» **WORK TO COMPLETE**
The full listing below is to be written out exactly.
"""
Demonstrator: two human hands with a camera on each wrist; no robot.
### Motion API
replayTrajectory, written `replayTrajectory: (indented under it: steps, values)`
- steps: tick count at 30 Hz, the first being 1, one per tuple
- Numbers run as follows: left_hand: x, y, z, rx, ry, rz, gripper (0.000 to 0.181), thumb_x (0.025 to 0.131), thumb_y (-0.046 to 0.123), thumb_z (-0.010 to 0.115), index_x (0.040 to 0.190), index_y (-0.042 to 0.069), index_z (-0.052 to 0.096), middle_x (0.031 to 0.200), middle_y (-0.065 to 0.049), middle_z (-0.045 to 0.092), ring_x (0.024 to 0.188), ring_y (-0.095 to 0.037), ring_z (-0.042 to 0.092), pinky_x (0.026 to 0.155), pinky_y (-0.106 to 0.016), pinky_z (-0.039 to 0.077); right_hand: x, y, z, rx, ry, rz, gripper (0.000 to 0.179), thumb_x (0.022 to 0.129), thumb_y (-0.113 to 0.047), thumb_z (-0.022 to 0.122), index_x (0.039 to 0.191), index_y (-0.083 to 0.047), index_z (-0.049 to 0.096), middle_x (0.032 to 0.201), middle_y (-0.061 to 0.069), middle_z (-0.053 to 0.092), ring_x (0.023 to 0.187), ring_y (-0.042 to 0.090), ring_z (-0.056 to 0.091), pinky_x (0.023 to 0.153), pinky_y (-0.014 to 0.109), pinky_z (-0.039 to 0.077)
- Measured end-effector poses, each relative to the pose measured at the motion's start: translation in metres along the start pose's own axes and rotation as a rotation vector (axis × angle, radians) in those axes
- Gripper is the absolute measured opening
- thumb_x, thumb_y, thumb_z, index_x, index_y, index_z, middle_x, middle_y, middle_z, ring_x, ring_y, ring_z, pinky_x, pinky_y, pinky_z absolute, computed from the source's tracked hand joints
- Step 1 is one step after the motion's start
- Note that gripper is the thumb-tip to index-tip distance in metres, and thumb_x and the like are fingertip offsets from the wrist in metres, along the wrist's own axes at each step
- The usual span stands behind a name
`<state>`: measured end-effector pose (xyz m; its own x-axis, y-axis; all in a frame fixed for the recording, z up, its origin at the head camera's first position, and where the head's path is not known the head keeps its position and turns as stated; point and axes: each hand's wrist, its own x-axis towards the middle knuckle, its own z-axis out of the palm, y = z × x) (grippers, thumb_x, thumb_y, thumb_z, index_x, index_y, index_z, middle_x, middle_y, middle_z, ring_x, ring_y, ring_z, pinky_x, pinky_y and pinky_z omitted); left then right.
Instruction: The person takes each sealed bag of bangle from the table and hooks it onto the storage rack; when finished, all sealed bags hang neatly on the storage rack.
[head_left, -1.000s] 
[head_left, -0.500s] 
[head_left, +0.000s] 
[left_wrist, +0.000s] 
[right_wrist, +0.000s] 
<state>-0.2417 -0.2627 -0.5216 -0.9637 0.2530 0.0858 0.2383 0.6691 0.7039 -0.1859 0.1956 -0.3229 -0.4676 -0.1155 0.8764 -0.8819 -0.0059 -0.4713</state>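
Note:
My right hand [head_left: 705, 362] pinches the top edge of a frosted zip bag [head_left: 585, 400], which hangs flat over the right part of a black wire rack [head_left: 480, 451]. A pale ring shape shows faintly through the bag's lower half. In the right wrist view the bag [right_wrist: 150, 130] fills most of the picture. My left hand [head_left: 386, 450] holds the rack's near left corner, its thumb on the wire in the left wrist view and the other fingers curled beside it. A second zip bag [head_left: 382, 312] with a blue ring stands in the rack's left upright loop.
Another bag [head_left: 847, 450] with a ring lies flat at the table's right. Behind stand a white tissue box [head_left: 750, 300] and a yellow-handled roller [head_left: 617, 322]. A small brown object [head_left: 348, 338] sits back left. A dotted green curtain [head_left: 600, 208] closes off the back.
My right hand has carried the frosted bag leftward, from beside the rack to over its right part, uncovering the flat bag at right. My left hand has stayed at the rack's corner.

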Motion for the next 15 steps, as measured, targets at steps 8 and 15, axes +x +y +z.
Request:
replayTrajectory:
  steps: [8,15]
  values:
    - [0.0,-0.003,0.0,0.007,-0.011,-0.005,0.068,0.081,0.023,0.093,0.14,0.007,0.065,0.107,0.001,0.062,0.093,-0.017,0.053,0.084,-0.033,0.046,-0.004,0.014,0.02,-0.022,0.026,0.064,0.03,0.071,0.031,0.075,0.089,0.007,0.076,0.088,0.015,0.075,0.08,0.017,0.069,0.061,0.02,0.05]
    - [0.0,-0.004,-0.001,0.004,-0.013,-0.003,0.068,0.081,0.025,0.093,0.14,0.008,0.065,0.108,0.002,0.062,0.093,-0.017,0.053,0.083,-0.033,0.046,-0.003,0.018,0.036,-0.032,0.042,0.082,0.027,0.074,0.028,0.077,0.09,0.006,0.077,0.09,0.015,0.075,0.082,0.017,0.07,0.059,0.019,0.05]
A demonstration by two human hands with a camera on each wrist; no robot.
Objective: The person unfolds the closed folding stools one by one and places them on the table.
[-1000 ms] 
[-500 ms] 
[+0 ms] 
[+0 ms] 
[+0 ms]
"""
» **TASK ANSWER**
Demonstrator: two human hands with a camera on each wrist; no robot.
### Motion API
replayTrajectory, written `replayTrajectory: (indented under it: steps, values)`
- steps: tick count at 30 Hz, the first being 1, one per tuple
- Numbers run as follows: left_hand: x, y, z, rx, ry, rz, gripper (0.000 to 0.181), thumb_x (0.025 to 0.131), thumb_y (-0.046 to 0.123), thumb_z (-0.010 to 0.115), index_x (0.040 to 0.190), index_y (-0.042 to 0.069), index_z (-0.052 to 0.096), middle_x (0.031 to 0.200), middle_y (-0.065 to 0.049), middle_z (-0.045 to 0.092), ring_x (0.024 to 0.188), ring_y (-0.095 to 0.037), ring_z (-0.042 to 0.092), pinky_x (0.026 to 0.155), pinky_y (-0.106 to 0.016), pinky_z (-0.039 to 0.077); right_hand: x, y, z, rx, ry, rz, gripper (0.000 to 0.179), thumb_x (0.022 to 0.129), thumb_y (-0.113 to 0.047), thumb_z (-0.022 to 0.122), index_x (0.039 to 0.191), index_y (-0.083 to 0.047), index_z (-0.049 to 0.096), middle_x (0.032 to 0.201), middle_y (-0.061 to 0.069), middle_z (-0.053 to 0.092), ring_x (0.023 to 0.187), ring_y (-0.042 to 0.090), ring_z (-0.056 to 0.091), pinky_x (0.023 to 0.153), pinky_y (-0.014 to 0.109), pinky_z (-0.039 to 0.077)
- Measured end-effector poses, each relative to the pose measured at the motion's start: translation in metres along the start pose's own axes and rotation as a rotation vector (axis × angle, radians) in those axes
- Gripper is the absolute measured opening
- thumb_x, thumb_y, thumb_z, index_x, index_y, index_z, middle_x, middle_y, middle_z, ring_x, ring_y, ring_z, pinky_x, pinky_y, pinky_z absolute, computed from the source's tracked hand joints
- Step 1 is one step after the motion's start
- Note that gripper is the thumb-tip to index-tip distance in metres, and thumb_x and the like are fingertip offsets from the wrist in metres, along the wrist's own axes at each step
- The usual span stands behind a name
`<state>`: measured end-effector pose (xyz m; its own x-axis, y-axis; all in a frame fixed for the recording, z up, its origin at the head camera's first position, and where the head's path is not known the head keeps its position and turns as stated; point and axes: each hand's wrist, its own x-axis towards the middle knuckle, its own z-axis out of the palm, y = z × x) (grippers, thumb_x, thumb_y, thumb_z, index_x, index_y, index_z, middle_x, middle_y, middle_z, ring_x, ring_y, ring_z, pinky_x, pinky_y and pinky_z omitted); left then right.
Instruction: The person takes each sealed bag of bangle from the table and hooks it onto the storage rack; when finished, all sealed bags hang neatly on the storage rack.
[head_left, -1.000s] 
[head_left, -0.500s] 
[head_left, +0.000s] 
[left_wrist, +0.000s] 
[right_wrist, +0.000s] 
<state>-0.2417 -0.2627 -0.5216 -0.9637 0.2530 0.0858 0.2383 0.6691 0.7039 -0.1859 0.1956 -0.3229 -0.4676 -0.1155 0.8764 -0.8819 -0.0059 -0.4713</state>
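Note:
My right hand [head_left: 705, 362] pinches the top edge of a frosted zip bag [head_left: 585, 400], which hangs flat over the right part of a black wire rack [head_left: 480, 451]. A pale ring shape shows faintly through the bag's lower half. In the right wrist view the bag [right_wrist: 150, 130] fills most of the picture. My left hand [head_left: 386, 450] holds the rack's near left corner, its thumb on the wire in the left wrist view and the other fingers curled beside it. A second zip bag [head_left: 382, 312] with a blue ring stands in the rack's left upright loop.
Another bag [head_left: 847, 450] with a ring lies flat at the table's right. Behind stand a white tissue box [head_left: 750, 300] and a yellow-handled roller [head_left: 617, 322]. A small brown object [head_left: 348, 338] sits back left. A dotted green curtain [head_left: 600, 208] closes off the back.
My right hand has carried the frosted bag leftward, from beside the rack to over its right part, uncovering the flat bag at right. My left hand has stayed at the rack's corner.
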
Motion for the next 15 steps, as measured, targets at steps 8 and 15, axes +x +y +z.
Request:
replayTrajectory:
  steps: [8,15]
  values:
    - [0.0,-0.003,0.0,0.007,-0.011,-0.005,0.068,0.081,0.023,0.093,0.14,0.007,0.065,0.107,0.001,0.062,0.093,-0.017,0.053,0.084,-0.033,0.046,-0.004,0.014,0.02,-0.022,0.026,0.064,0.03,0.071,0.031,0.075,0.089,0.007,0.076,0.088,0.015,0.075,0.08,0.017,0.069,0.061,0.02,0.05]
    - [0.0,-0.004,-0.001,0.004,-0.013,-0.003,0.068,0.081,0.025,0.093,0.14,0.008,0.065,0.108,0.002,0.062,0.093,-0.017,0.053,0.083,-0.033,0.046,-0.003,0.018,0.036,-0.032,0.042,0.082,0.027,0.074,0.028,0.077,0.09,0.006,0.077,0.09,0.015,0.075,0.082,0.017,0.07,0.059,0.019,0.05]
A demonstration by two human hands with a camera on each wrist; no robot.
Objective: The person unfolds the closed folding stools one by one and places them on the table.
[-1000 ms] 
[-500 ms] 
[+0 ms] 
[+0 ms] 
[+0 ms]

Nothing further remains to be added to the answer.